Re: Cluster Operation over Slow Links

2011-01-04 Thread Gregory Farnum
On Tue, Jan 4, 2011 at 8:09 PM, Matthew Roy  wrote:
> The wiki talks about using crush maps to spread data out over
> different racks and servers, but there seems to be no reason crush
> couldn't be used to place data copies in different floors or nearby
> datacenters (think Equinix DC2 and DC7 in Washington - 1-3ms
> 'cross-connect' latency, large pipes). Thinking more broadly, the
> latency between DC7 and home users in Richmond, Virginia is 10-15ms,
> where a user with FiOS can easily get 15Mbps real speed in both
> directions. What is the performance impact of bandwidth and latency,
> especially between complete replica-sets? How far can ceph be pushed
> and what starts to hurt first? Does an entire cluster have to be in
> the same data center, the same city, or the same state?
Ceph will operate over whatever latency/bandwidth you give it, it's
just that things will become really slow.
It's possible to massage things around to disguise latency in some
configurations, but the bottom line is that no matter what
configuration you use, the slowest interconnect is going to dominate
everything else.
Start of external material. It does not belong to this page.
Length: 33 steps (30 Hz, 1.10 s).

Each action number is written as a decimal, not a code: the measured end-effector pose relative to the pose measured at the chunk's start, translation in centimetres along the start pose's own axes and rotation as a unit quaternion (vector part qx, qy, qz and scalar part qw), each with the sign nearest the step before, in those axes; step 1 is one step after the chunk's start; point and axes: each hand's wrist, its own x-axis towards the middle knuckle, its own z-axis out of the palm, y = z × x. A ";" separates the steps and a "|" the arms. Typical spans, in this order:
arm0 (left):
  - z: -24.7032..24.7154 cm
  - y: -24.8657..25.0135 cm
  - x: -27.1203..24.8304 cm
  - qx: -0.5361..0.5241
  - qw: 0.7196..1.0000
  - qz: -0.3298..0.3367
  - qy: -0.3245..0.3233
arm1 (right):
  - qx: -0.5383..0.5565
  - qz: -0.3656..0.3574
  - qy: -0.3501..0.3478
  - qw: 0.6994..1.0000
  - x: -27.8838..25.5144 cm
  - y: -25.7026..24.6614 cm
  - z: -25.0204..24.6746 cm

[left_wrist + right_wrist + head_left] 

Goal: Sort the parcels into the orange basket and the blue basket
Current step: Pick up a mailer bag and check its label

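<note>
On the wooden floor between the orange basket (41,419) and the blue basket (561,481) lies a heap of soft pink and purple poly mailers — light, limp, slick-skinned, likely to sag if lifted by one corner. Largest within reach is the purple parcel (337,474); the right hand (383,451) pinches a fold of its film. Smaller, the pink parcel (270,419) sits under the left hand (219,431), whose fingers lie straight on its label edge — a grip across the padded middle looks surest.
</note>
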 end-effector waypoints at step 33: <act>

Over a 15Mbps connection, you're going to get 15Mbps
write speeds at best, and that assumes a very careful map which only
sends data one way, etc.
At those kinds of speeds, you really need to use a
filesystem/application which is designed to handle that kind of
network topology. Ceph is designed for the other end of the spectrum.
-Greg
--
To unsubscribe from this list: send the line "unsubscribe ceph-devel" in
the body of a message to majord...@vger.kernel.org
More majordomo info at  http://vger.kernel.org/majordomo-info.html


Cluster Operation over Slow Links

2011-01-04 Thread Matthew Roy
Has anyone tried to operate (or simulated) a cluster over various link
speeds? There was a mailing list question months ago about ceph over
"WAN" and the consensus was that it would not perform well - but
there's a broad spectrum of link speeds and latencies in the real
world - LAN and WAN are pretty blurry these days, especially in the
datacenters were large clusters will live.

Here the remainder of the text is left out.